▶ YOUR GOAL
Every line from the first one in the listing down to the line with "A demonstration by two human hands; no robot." should be restated word for word.

= = = = = = =

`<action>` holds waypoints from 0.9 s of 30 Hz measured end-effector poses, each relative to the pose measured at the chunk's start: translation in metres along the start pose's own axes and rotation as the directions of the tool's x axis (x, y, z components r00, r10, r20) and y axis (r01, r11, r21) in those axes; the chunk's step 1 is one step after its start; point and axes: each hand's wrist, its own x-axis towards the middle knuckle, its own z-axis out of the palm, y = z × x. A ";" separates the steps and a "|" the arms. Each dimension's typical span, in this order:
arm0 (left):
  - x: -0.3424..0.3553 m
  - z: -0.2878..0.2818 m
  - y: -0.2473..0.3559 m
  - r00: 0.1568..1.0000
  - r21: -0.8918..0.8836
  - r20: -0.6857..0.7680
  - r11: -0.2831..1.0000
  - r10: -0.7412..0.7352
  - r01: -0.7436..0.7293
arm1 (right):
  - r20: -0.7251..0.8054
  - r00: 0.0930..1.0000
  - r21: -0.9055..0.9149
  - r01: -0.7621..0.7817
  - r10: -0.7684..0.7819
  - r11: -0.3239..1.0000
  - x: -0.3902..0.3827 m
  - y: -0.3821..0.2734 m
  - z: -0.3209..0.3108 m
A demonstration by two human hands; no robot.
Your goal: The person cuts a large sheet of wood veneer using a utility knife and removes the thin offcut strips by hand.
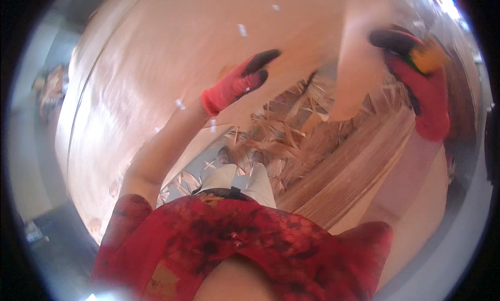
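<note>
My left hand (239, 84), in a red glove with black fingertips, is open over a broad sheet of wood veneer (172, 56). Its fingers stretch to the right and hold nothing. On the right, my right hand (424, 92), gloved the same way, is closed on a yellow and green object (431, 57). Motion blur hides what kind of thing that is. Just left of this hand, a pale loose piece of veneer (357, 66) hangs down with a curved lower end; whether the hand touches it, I cannot tell.
Torn veneer scraps (291, 126) lie heaped between the broad sheet and a stack of long brown veneer (338, 170) at the lower right. More scraps litter the floor around my feet (224, 155). Several small white bits (242, 30) dot the sheet.
</note>
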 end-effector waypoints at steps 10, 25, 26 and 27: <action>-0.118 -0.135 0.147 0.781 -0.563 -0.601 0.783 -0.168 -0.265 | 0.417 0.908 0.094 0.007 -0.046 0.996 0.150 -0.114 0.193; -0.541 -0.274 0.213 0.381 0.037 -0.902 0.918 0.201 -0.396 | 0.955 0.236 0.269 -0.436 -0.179 0.859 0.075 -0.076 0.476; -0.569 -0.276 0.220 0.383 0.108 -0.884 0.915 0.267 -0.389 | 0.940 0.264 0.317 -0.431 -0.218 0.845 0.081 -0.085 0.487; -0.633 -0.276 0.238 0.292 0.168 -0.916 0.926 0.273 -0.339 | 0.952 0.182 0.301 -0.404 -0.246 0.864 0.105 -0.101 0.495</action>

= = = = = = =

▶ RESPONSE FOR THIS EXERCISE
`<action>` holds waypoints from 0.9 s of 30 Hz measured end-effector poses, each relative to the pose measured at the chunk's start: translation in metres along the start pose's own axes and rotation as the directions of the tool's x axis (x, y, z components r00, r10, r20) and y axis (r01, r11, r21) in those axes; the chunk's step 1 is one step after its start; point and axes: each hand's wrist, its own x-axis towards the middle knuckle, its own z-axis out of the palm, y = z × x. A ";" separates the steps and a "|" the arms. Each dimension's typical span, in this order:
arm0 (left):
  - x: -0.3424..0.3553 m
  - z: -0.2878..0.2818 m
  - y: -0.2473..0.3559 m
  - r00: 0.1568..1.0000
  - r21: -0.8918..0.8836
  - r20: -0.6857..0.7680
  - r11: -0.2831..1.0000
  - r10: -0.7412..0.7352
  - r01: -0.7436..0.7293
arm1 (right):
  - r20: -0.7251..0.8054
  - r00: 0.0930..1.0000
  - r21: -0.9055..0.9149
  - r01: -0.7621..0.7817
  - r10: -0.7684..0.7819
  - r11: -0.3239..1.0000
  - x: -0.3902..0.3827 m
  - y: -0.3821..0.2734 m
  - z: -0.3209..0.3108 m
A demonstration by two human hands; no robot.

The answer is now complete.